Marissa Baker and Kennedi Butler said they attended the camp to improve their basketball skills. They were two of the 20 girls that were in the fifth-through-eighth grade groups. There were 30 girls in the kindergarten-through-fourth grade group.

“I think we had five more kids than we had last year,” Keith said, “It was a success. All the kids that come here you see them every year. It’s good to see them grow and love the game of basketball like all the girls that are in here do.”

Baker, who will be an eighth grader at Immanuel Lutheran School said, “This is my third year attending the Trinity basketball camp. I’ve been working on a little bit of everything. I guess basketball keeps me going. The camp was fun.”

Baker said at the camp she worked on improving her dribbling left-handed.

“I like everything about basketball,” she said. “I like to meet new people. I play volleyball at Immanuel and I play travel softball.”

Baker said she also plans to attend the Hanover girls basketball camp and the Trinity volleyball camp this summer.

Butler, an incoming seventh grader, said one of the reasons she plays basketball at St. John’s Sauers is, “I enjoy being with my friends. I like to score. I like to mostly shoot layups.”

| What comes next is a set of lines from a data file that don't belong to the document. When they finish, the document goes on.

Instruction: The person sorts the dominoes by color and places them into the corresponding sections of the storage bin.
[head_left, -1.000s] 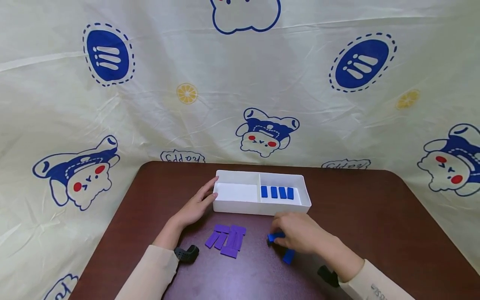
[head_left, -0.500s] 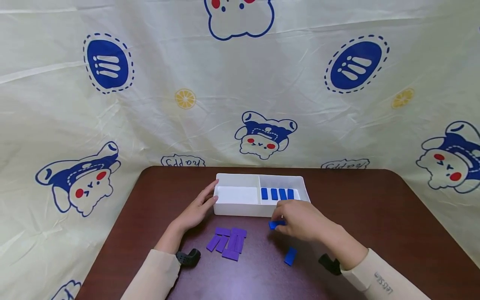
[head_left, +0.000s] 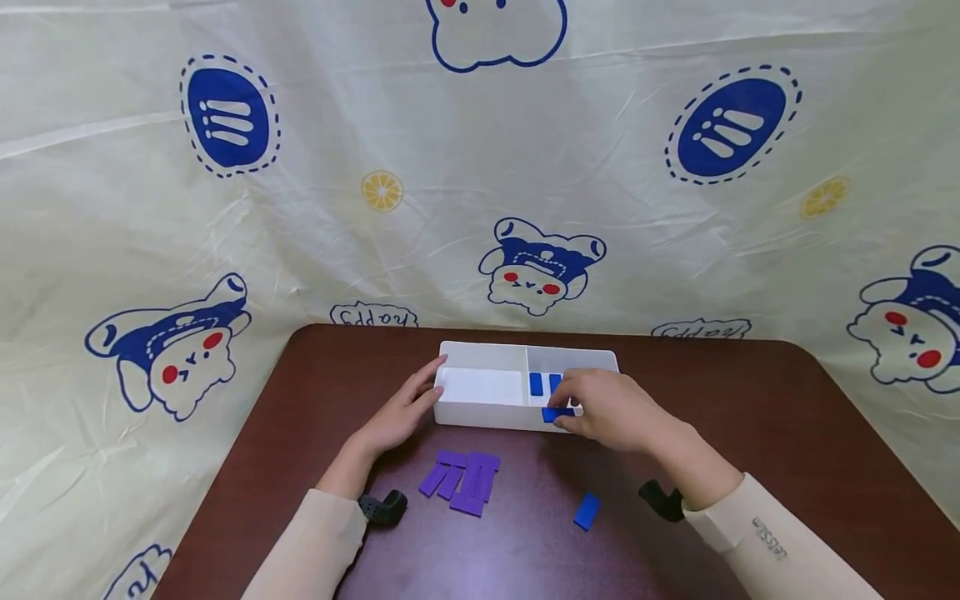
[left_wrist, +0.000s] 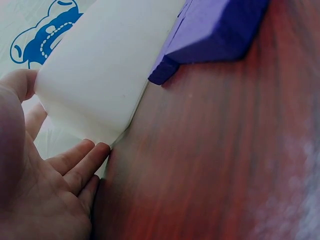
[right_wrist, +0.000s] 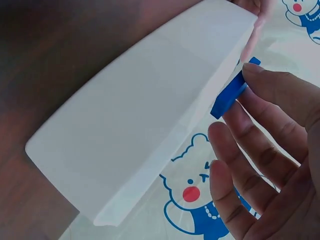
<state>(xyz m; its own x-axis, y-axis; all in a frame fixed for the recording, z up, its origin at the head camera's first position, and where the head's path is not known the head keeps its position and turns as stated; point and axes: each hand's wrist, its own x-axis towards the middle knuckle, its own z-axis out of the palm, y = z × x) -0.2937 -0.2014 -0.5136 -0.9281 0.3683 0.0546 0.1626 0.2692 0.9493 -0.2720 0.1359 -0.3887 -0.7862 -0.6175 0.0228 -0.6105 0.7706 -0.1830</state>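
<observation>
My right hand (head_left: 618,408) pinches a blue rectangular block (right_wrist: 234,92) between thumb and fingers, at the front rim of the white two-compartment box (head_left: 480,415). Inside the right compartment lie blue blocks (head_left: 536,384), partly hidden behind that hand. The left hand (head_left: 397,417) rests against the box's left end, its fingers fairly straight; the left wrist view shows the fingertips touching the white wall (left_wrist: 95,75). One more blue block (head_left: 587,511) lies on the table below the right hand. The box's left compartment shows only its white floor.
Several purple blocks (head_left: 467,483) lie in a loose cluster on the brown table (head_left: 720,417), in front of the box and beside the left wrist. A patterned pale cloth (head_left: 420,108) hangs behind the table's far edge. Dark wrist-worn devices (head_left: 384,508) sit on both wrists.
My right hand has carried the blue block from the table up and away to the box's front rim. The left hand stays at the box's left end.
</observation>
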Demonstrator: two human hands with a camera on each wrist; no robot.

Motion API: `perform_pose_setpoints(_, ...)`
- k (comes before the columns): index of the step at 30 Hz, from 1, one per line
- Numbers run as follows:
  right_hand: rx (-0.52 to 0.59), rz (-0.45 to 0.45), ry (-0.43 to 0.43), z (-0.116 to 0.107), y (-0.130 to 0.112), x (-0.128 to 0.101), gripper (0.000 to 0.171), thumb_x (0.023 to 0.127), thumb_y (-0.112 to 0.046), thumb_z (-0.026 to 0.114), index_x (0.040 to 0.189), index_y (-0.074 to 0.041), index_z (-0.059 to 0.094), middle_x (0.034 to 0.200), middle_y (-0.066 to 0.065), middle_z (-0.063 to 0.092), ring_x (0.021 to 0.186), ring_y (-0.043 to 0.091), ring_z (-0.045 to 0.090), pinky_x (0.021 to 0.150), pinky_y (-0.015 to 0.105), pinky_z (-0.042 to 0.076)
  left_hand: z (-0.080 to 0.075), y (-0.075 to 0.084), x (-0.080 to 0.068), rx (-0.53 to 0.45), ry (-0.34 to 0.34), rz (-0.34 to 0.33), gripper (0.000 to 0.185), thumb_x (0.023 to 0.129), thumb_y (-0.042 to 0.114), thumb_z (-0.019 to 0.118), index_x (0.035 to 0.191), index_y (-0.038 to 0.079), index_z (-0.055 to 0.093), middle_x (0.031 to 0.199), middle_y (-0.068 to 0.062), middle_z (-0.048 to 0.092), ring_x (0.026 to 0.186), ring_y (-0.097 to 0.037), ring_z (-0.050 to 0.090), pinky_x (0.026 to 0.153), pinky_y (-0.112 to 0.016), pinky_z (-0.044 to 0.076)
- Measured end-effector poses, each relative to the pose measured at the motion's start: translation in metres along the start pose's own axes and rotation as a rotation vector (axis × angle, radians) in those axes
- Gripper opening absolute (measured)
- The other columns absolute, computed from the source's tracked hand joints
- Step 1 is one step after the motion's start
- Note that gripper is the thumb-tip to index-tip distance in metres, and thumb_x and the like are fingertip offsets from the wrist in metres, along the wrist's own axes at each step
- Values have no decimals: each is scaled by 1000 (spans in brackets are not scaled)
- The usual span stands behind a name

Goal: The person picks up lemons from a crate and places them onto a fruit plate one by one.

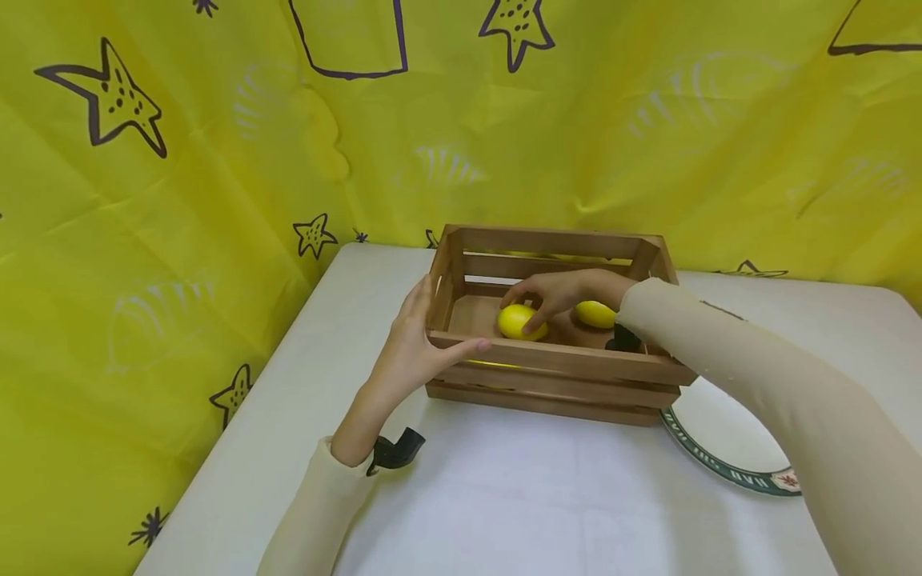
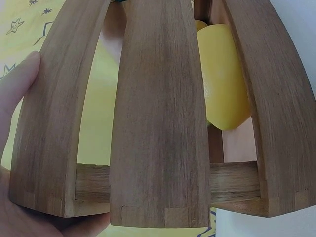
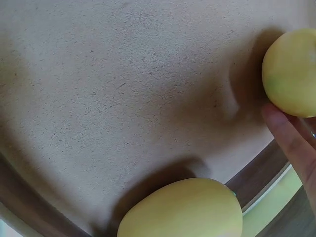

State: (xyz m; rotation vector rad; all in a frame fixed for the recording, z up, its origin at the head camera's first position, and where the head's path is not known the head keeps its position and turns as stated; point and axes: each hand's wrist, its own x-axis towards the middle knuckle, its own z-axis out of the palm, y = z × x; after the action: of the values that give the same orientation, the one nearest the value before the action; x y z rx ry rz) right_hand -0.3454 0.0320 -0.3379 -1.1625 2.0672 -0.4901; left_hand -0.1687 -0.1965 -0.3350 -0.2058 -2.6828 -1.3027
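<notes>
A brown slatted wooden crate (image 1: 562, 360) stands on the table. My left hand (image 1: 410, 352) grips its near left corner, thumb over the front top slat and fingers along the left side; the left wrist view shows the slats (image 2: 158, 118) close up. Inside the crate, my right hand (image 1: 558, 290) holds a smooth yellow lemon-shaped fruit (image 1: 520, 322) between fingers and thumb, low over the crate's floor. A second yellow fruit (image 1: 595, 314) lies to the right, partly under the right wrist. In the right wrist view, the fingers (image 3: 291, 143) touch one fruit (image 3: 291, 74), with another (image 3: 185, 212) nearby.
A white plate (image 1: 727, 424) with a green patterned rim lies right of the crate, partly under the right forearm. The white table (image 1: 504, 496) extends in front. A yellow cloth (image 1: 446, 144) with drawn stars hangs behind and along the left.
</notes>
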Motion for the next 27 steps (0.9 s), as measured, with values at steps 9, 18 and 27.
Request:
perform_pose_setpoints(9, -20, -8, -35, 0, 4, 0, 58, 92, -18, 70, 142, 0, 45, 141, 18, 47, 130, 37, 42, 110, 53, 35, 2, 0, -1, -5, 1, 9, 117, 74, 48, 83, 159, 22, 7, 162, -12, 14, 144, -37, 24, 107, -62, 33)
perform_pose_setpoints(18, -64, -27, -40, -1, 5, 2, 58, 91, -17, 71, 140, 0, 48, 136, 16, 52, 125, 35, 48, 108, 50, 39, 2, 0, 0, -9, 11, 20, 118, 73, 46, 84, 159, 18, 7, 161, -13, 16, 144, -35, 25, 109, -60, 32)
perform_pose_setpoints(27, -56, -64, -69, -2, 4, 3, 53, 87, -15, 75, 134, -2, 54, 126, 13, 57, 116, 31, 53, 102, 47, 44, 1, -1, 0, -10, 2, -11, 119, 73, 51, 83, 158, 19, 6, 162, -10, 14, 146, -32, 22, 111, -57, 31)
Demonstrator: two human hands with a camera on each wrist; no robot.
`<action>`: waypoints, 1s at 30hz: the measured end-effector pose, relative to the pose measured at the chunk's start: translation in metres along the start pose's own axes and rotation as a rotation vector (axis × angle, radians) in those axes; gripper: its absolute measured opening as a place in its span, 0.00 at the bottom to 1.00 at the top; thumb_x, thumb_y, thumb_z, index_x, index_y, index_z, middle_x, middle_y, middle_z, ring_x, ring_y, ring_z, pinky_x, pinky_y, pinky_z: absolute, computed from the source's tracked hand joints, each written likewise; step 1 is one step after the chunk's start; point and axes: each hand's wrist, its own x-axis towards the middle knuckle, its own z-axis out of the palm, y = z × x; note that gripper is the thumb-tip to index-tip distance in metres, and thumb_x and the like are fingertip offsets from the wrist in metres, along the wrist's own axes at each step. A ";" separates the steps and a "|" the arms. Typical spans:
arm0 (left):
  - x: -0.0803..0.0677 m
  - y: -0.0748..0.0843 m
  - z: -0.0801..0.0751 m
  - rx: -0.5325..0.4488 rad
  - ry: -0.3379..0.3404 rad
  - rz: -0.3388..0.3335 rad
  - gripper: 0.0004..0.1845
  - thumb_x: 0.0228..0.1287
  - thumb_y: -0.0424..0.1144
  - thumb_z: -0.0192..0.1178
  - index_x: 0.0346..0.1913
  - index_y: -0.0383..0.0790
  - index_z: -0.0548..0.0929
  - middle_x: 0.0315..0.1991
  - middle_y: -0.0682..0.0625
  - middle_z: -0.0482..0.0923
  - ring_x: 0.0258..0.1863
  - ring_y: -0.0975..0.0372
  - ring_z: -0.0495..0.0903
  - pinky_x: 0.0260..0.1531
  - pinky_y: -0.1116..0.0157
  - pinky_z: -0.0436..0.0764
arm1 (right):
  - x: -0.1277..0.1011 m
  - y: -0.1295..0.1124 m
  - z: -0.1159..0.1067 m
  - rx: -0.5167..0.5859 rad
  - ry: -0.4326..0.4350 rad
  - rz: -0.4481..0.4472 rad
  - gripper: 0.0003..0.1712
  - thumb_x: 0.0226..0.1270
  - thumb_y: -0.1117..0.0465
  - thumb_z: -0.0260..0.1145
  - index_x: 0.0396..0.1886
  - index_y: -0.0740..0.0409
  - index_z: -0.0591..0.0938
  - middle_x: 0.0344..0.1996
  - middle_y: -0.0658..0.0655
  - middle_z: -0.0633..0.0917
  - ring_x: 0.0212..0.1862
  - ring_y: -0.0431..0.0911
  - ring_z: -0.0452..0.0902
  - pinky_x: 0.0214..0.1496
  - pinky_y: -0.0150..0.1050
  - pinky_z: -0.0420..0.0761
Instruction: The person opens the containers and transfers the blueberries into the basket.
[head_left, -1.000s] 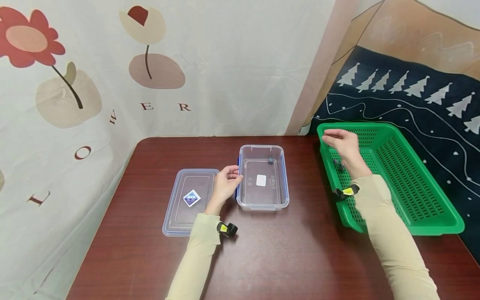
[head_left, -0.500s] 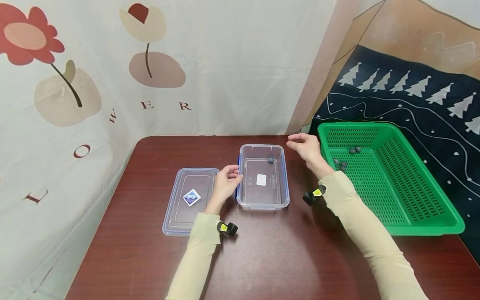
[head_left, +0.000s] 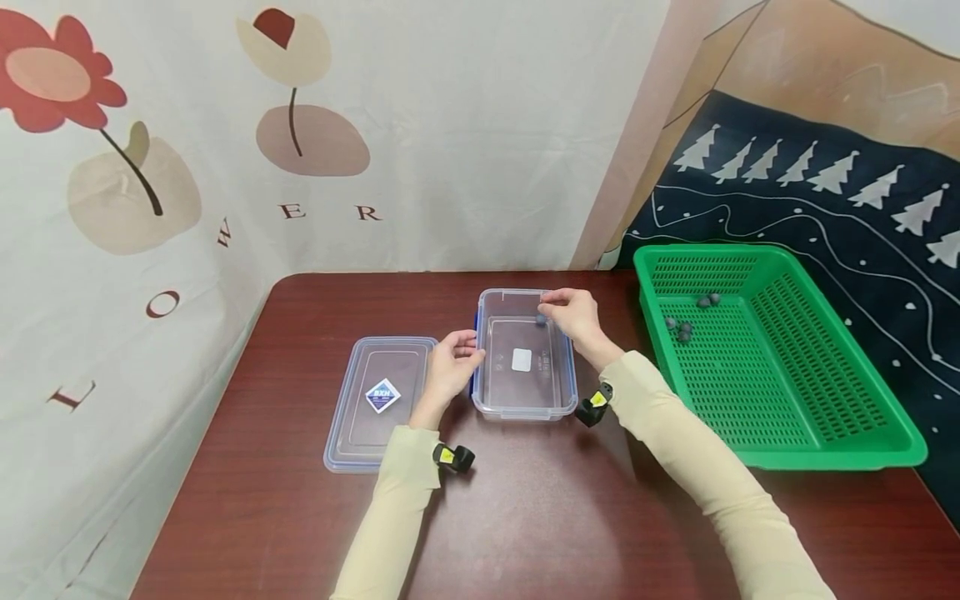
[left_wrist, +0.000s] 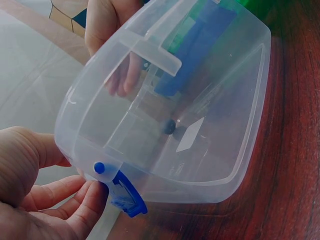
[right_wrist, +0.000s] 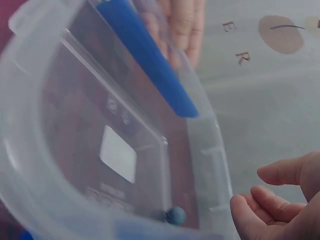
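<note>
A clear plastic container stands open in the middle of the dark red table. One small grey ball lies at its far end, also seen as the ball and the ball. My left hand grips the container's left wall by the blue latch, thumb on the rim. My right hand hovers over the container's far right corner with curled fingers. Whether it pinches anything is hidden.
The container's clear lid lies flat to the left of it. A green slotted basket sits at the table's right edge, with several small grey balls in its far left part. Curtains close off the back and the left.
My right hand has left the green basket and moved left across the table to the container's far right corner. The left hand and the container have stayed put.
</note>
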 end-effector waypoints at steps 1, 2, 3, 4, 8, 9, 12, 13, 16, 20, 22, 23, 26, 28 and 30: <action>0.000 0.000 0.000 -0.001 0.001 0.000 0.16 0.53 0.24 0.61 0.46 0.24 0.78 0.38 0.34 0.79 0.38 0.48 0.79 0.40 0.61 0.83 | -0.001 0.001 0.004 -0.001 -0.001 -0.001 0.15 0.60 0.64 0.65 0.46 0.65 0.82 0.45 0.62 0.83 0.42 0.49 0.78 0.39 0.33 0.77; 0.000 0.000 0.000 -0.001 0.002 -0.003 0.16 0.53 0.24 0.61 0.46 0.24 0.78 0.38 0.34 0.79 0.38 0.49 0.79 0.40 0.61 0.83 | -0.001 0.001 0.007 -0.001 0.000 -0.003 0.16 0.59 0.65 0.65 0.47 0.66 0.82 0.45 0.62 0.83 0.43 0.49 0.78 0.40 0.34 0.77; 0.000 0.000 0.000 -0.002 0.002 -0.004 0.16 0.53 0.24 0.61 0.46 0.24 0.78 0.38 0.34 0.79 0.37 0.49 0.79 0.40 0.61 0.83 | -0.002 0.001 0.010 0.001 0.002 -0.002 0.17 0.59 0.65 0.66 0.48 0.66 0.81 0.46 0.62 0.83 0.45 0.50 0.78 0.41 0.35 0.78; -0.001 0.000 0.000 -0.002 0.003 -0.003 0.16 0.53 0.24 0.61 0.46 0.24 0.78 0.38 0.34 0.79 0.37 0.49 0.79 0.40 0.61 0.83 | -0.002 0.002 0.014 0.008 0.005 -0.003 0.18 0.59 0.65 0.66 0.49 0.66 0.81 0.47 0.63 0.83 0.47 0.50 0.78 0.44 0.36 0.79; -0.001 -0.001 0.000 -0.004 0.004 0.004 0.16 0.53 0.24 0.61 0.46 0.23 0.78 0.38 0.34 0.79 0.37 0.48 0.79 0.40 0.60 0.83 | -0.004 0.005 0.026 -0.003 0.016 -0.012 0.23 0.59 0.64 0.65 0.54 0.68 0.78 0.49 0.64 0.81 0.54 0.52 0.76 0.53 0.42 0.78; -0.001 -0.001 0.000 -0.009 0.003 0.006 0.15 0.53 0.24 0.61 0.46 0.23 0.78 0.38 0.33 0.79 0.37 0.48 0.79 0.40 0.60 0.83 | -0.004 0.006 0.029 -0.010 0.016 -0.012 0.23 0.59 0.63 0.65 0.54 0.68 0.77 0.50 0.65 0.81 0.55 0.53 0.75 0.54 0.42 0.77; -0.002 0.000 0.000 -0.014 0.000 0.002 0.15 0.53 0.23 0.60 0.46 0.23 0.78 0.38 0.33 0.79 0.38 0.47 0.79 0.41 0.59 0.83 | -0.004 0.009 0.034 -0.023 0.018 -0.002 0.26 0.60 0.62 0.63 0.57 0.69 0.75 0.53 0.66 0.79 0.57 0.54 0.73 0.59 0.43 0.74; -0.002 0.000 0.000 -0.014 -0.001 0.000 0.15 0.53 0.23 0.61 0.46 0.23 0.78 0.38 0.33 0.79 0.38 0.47 0.79 0.41 0.59 0.82 | -0.004 0.010 0.036 -0.024 0.019 0.003 0.27 0.60 0.62 0.63 0.58 0.69 0.74 0.54 0.67 0.78 0.58 0.54 0.71 0.60 0.43 0.73; -0.002 0.001 0.001 -0.013 -0.004 -0.002 0.15 0.54 0.23 0.61 0.46 0.23 0.78 0.38 0.33 0.79 0.38 0.48 0.79 0.40 0.60 0.83 | -0.004 0.012 0.039 -0.038 0.020 0.011 0.29 0.60 0.61 0.62 0.60 0.70 0.72 0.57 0.67 0.75 0.61 0.56 0.68 0.63 0.43 0.70; -0.001 0.000 0.001 -0.023 -0.007 0.002 0.15 0.54 0.23 0.60 0.47 0.22 0.77 0.38 0.33 0.78 0.38 0.48 0.79 0.40 0.60 0.83 | -0.002 0.016 0.041 -0.082 -0.008 0.031 0.32 0.61 0.60 0.62 0.63 0.70 0.68 0.61 0.67 0.71 0.65 0.58 0.62 0.65 0.45 0.66; -0.001 0.000 0.000 -0.031 -0.008 0.006 0.16 0.54 0.23 0.60 0.47 0.22 0.77 0.38 0.32 0.78 0.38 0.47 0.79 0.41 0.60 0.82 | -0.001 0.017 0.043 -0.113 -0.028 0.045 0.33 0.61 0.59 0.62 0.64 0.69 0.67 0.62 0.66 0.70 0.66 0.57 0.61 0.66 0.45 0.65; -0.001 0.000 0.001 -0.034 -0.010 0.007 0.16 0.54 0.23 0.60 0.47 0.22 0.77 0.38 0.32 0.78 0.38 0.47 0.79 0.41 0.59 0.82 | 0.000 0.018 0.043 -0.123 -0.038 0.051 0.34 0.61 0.59 0.62 0.65 0.69 0.66 0.63 0.66 0.70 0.66 0.57 0.60 0.67 0.45 0.64; 0.000 0.000 0.000 -0.036 -0.013 0.009 0.16 0.54 0.23 0.60 0.47 0.21 0.77 0.39 0.30 0.78 0.39 0.46 0.78 0.42 0.57 0.82 | 0.000 0.020 0.045 -0.130 -0.056 0.064 0.35 0.61 0.58 0.61 0.66 0.69 0.65 0.64 0.66 0.68 0.67 0.56 0.60 0.67 0.45 0.64; 0.000 0.000 0.000 -0.035 -0.016 0.009 0.16 0.54 0.22 0.60 0.48 0.20 0.76 0.40 0.29 0.78 0.39 0.45 0.78 0.42 0.56 0.82 | 0.000 0.020 0.045 -0.117 -0.061 0.063 0.35 0.62 0.59 0.61 0.66 0.70 0.64 0.64 0.67 0.68 0.67 0.56 0.60 0.67 0.45 0.64; 0.000 0.002 0.000 -0.031 -0.019 0.009 0.16 0.54 0.21 0.60 0.48 0.19 0.76 0.40 0.28 0.77 0.39 0.43 0.78 0.42 0.55 0.82 | -0.001 0.020 0.046 -0.108 -0.066 0.059 0.34 0.62 0.61 0.61 0.65 0.71 0.64 0.64 0.68 0.68 0.66 0.56 0.61 0.67 0.46 0.65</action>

Butler, who plans to attend the Indiana University and Hanover College basketball camps said when she dribbles, “I just make sure the ball doesn’t get stolen.”

Keith said, “We worked more with the younger kids on teamwork, talking, being more vocal with each other. It’s hard to teach basketball skills to kindergarten-through-second graders. As we moved up, we kind of progressed more into ball-handing, passing and worked on form and that kind of stuff.”

He said the coaches worked with the older group on more advanced skills.

“In the fifth and sixth grade we really tried to hammer down the aspect of a good pass, good shooting and good form on the dribbling,” Keith said. “With the seventh and eighth graders we let them almost go through what we do at the high school level in practice, so they know what’s coming up when they go into high school the next couple years.”